La vita è cambiata per tutti. “Per chi non ha più la casa, ma anche per chi ce l’ha”, racconta Betti Leone, capolista Sel a sostegno del sindaco Massimo Cialente alle prossime elezioni, “perchè tutti abbiamo perso una cosa: la città. È cambiato il ritmo della vita, sono cambiate le relazioni familiari e le abitudini. Gli anziani non sono più autonomi. I tempi per gli spostamenti sono aumentati: per andare in farmacia, per comprare un vestito o fare la spesa, puoi impiegare anche 40 minuti. E il centro di notte è un luogo artefatto, triste, senza alcun controllo sociale”.
Cambiano le piccole abitudini: le cene a casa, se abiti in un prefabbricato, non te le puoi permettere per ragioni di spazio. Meglio una pizzeria, di quelle che si sono moltiplicate nell’enorme periferia che è diventata L’Aquila, o un bel tendone con gonfiabili in affitto per le feste dei bambini. Al cinema si rinuncia, come ricorda la sala Massimo che all’ingresso del centro storico sfoggia la mesta locandina ingiallita de Gli amici del bar Margherita di Pupi Avati, ultimo film proiettato. Era venerdì 3 aprile 2009. Tre giorni dopo, il terremoto.

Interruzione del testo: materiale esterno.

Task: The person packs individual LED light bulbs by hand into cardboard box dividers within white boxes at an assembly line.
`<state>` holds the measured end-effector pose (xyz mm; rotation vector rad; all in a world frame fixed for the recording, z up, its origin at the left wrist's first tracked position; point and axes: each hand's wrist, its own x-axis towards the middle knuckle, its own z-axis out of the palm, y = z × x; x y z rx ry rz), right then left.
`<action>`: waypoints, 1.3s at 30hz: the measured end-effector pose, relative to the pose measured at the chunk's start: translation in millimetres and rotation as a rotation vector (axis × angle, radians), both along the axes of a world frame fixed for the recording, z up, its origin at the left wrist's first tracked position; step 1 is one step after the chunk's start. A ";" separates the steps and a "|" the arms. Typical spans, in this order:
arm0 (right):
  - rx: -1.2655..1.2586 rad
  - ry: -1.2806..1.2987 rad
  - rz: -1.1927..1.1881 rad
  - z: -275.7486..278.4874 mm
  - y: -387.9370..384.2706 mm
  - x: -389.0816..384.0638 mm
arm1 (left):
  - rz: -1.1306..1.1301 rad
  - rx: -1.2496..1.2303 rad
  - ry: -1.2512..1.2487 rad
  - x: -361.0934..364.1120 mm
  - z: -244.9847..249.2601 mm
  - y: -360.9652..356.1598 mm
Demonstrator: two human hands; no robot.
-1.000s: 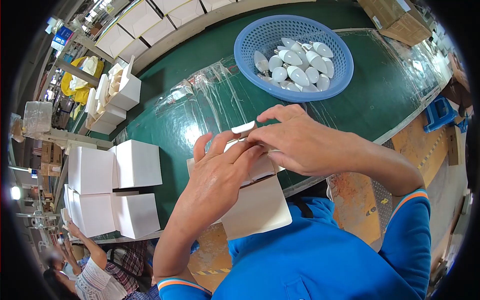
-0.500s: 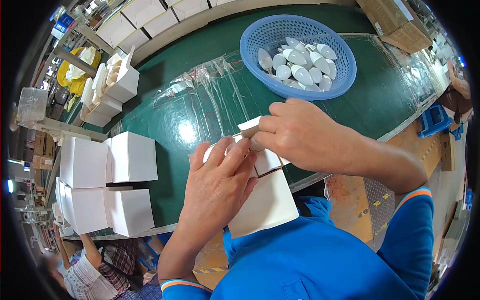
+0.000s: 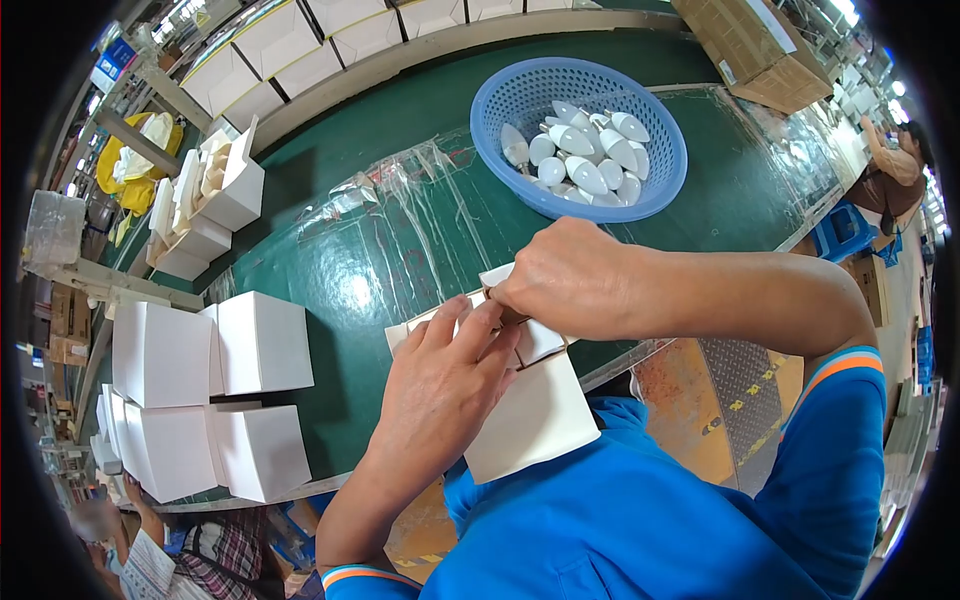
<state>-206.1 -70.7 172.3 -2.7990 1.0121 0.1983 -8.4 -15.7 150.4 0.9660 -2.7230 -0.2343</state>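
An open white box (image 3: pixel 530 415) lies at the near edge of the green table, its flap toward my body. Small white cartons (image 3: pixel 541 342) sit inside it. My left hand (image 3: pixel 440 362) rests over the box's left part, fingers spread across the cartons. Bent fingers of my right hand (image 3: pixel 560 280) press down at a small carton near the box's far side; its fingertips are partly hidden. Beyond my hands stands a blue basket (image 3: pixel 679 165) holding several white bulbs (image 3: pixel 587 175).
White boxes (image 3: pixel 265 342) stand at the left, with open boxes (image 3: pixel 235 185) behind them. A brown carton (image 3: pixel 755 50) is at the back right. A co-worker (image 3: pixel 225 550) is at lower left, another person (image 3: pixel 895 175) at far right.
My right hand has moved down and inward, deeper over the box, and its fingertips are lower at the carton. The whole view has shifted slightly.
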 end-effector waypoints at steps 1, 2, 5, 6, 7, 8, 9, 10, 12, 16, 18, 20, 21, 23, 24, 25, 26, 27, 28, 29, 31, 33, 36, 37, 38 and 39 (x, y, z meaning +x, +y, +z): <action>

“Dici: hai perso la casa, hai perso il lavoro, ma perchè non te ne vai?”, si chiede B. È sopravvissuta con la sua bambina al crollo della casa, salvata dal marito che le ha dissepolte, e oggi vive in un prefabbricato. Ma continua a pagare le rate del mutuo “di quattro mura, perchè non mi è rimasto altro. Dici: perchè non te ne vai? Perchè questa è la mia vita. Qui c’è la mia storia. Il crollo fa parte di quello che siamo diventati. Torno qui una volta all’anno, chiedo ai vigili le chiavi del cancello e porto mia figlia a guardare la casa. Per lei è come una favola, per me è questione di sopravvivenza. Confino la rabbia in un angolino del fegato e continuo a sperare che i nostri figli un giorno abbiano una città”.